Task to carry out >> Across the records, count every line that includes "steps" and give the number by itself.

Records from a collection >>

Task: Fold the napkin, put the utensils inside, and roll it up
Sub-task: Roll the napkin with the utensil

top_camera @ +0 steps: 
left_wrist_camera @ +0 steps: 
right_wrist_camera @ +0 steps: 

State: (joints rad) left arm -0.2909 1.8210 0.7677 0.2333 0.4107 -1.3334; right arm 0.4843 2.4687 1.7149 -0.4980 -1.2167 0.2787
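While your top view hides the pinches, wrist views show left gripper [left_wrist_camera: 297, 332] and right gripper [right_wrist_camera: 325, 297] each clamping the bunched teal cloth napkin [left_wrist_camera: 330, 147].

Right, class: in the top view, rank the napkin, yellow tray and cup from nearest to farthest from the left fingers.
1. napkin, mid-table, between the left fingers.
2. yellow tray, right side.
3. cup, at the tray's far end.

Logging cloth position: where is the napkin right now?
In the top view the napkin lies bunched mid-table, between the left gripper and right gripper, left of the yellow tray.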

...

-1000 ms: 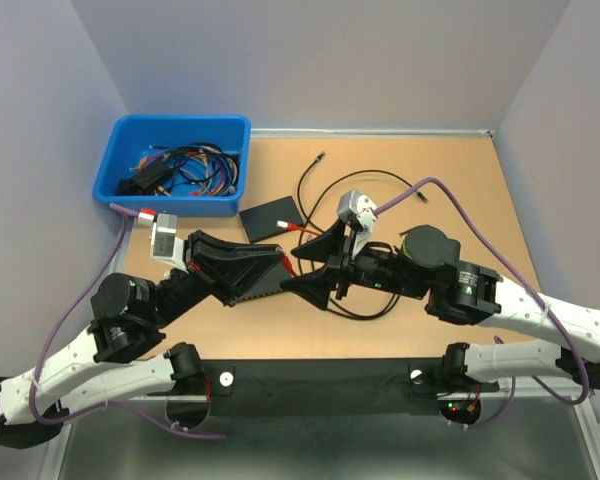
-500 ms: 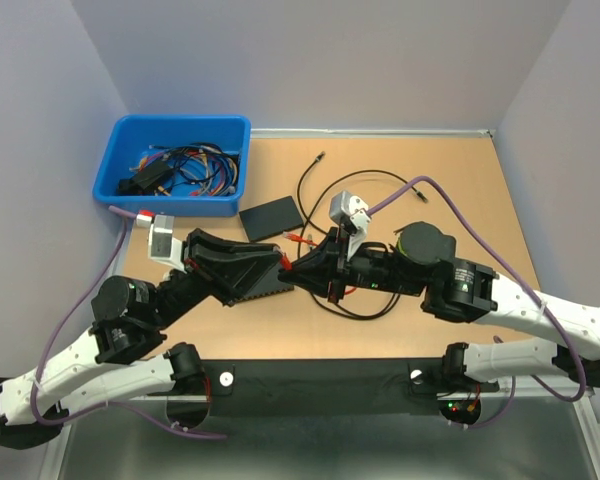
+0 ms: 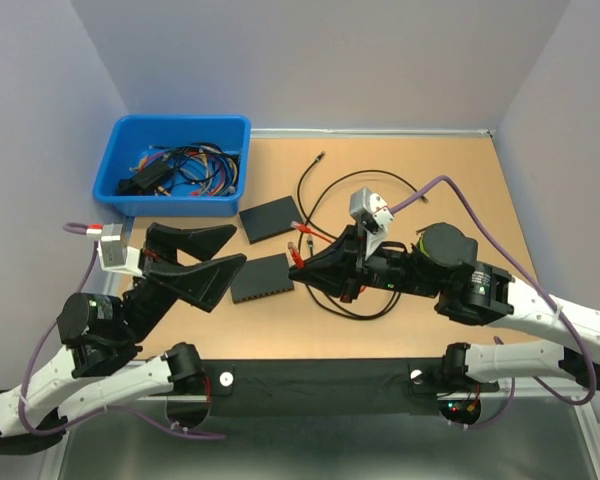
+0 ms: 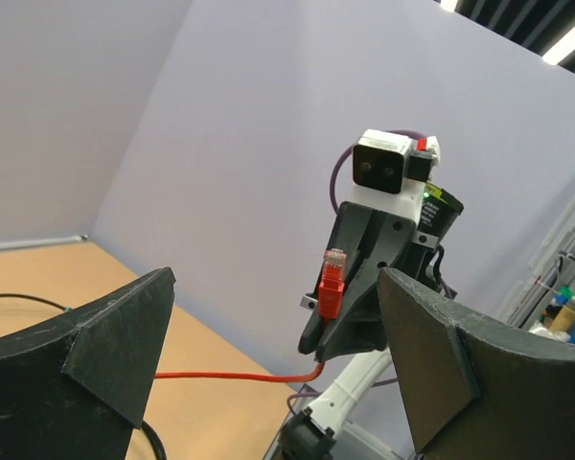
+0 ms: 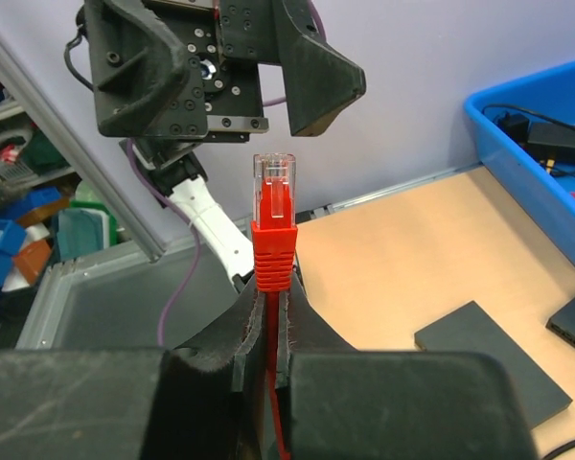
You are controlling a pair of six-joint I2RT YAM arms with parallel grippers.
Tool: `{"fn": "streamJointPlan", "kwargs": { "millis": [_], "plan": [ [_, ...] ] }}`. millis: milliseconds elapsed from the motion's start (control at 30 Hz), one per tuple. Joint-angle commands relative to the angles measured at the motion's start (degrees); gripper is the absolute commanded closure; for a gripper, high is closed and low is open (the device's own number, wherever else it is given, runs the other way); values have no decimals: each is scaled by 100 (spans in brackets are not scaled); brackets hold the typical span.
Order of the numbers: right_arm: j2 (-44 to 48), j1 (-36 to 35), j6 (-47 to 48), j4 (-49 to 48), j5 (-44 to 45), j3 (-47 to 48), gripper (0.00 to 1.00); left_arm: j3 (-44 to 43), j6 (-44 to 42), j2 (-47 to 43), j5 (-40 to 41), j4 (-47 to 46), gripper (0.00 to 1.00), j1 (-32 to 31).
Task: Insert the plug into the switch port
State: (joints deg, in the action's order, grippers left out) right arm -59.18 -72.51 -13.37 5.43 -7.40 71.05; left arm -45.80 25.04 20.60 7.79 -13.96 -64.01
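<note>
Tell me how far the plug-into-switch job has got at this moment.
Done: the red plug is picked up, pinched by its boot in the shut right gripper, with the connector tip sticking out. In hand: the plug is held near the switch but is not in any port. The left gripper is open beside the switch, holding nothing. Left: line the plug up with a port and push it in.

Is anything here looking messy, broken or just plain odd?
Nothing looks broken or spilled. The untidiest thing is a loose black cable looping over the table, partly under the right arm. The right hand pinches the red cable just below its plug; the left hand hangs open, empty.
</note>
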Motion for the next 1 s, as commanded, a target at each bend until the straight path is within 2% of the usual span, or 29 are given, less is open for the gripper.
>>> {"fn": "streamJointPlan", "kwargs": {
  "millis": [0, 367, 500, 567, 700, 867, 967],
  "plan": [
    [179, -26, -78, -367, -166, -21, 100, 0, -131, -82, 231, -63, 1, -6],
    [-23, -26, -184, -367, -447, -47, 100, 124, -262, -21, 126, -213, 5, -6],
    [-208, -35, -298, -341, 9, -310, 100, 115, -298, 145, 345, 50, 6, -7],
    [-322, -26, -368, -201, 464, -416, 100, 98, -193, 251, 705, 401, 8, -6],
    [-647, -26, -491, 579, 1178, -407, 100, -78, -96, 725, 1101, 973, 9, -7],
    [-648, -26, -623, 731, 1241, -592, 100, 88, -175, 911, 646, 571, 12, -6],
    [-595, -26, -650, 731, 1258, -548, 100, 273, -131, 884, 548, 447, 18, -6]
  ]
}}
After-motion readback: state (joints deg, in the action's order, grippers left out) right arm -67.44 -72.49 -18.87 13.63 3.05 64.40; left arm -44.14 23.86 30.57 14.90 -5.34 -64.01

Result below >> 3